Exercise instructions — Take the data below and write it out exactly, except for the pictures.

* * * *

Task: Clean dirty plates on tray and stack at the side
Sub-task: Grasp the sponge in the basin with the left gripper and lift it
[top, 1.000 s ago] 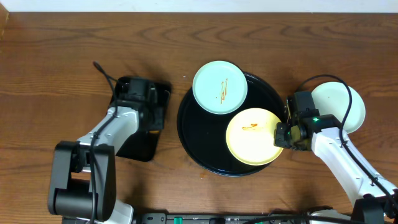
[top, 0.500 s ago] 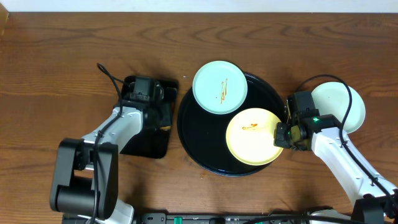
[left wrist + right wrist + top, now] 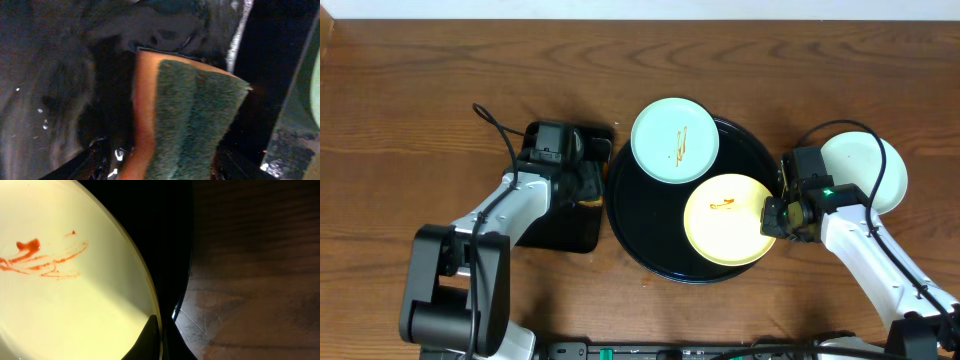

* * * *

Answer space —
Task: Clean dirty plates on tray and stack at the side
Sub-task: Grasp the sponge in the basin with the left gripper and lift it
[top, 1.000 s ago] 
[top, 0.500 s ago] 
[left wrist + right wrist + top, now] 

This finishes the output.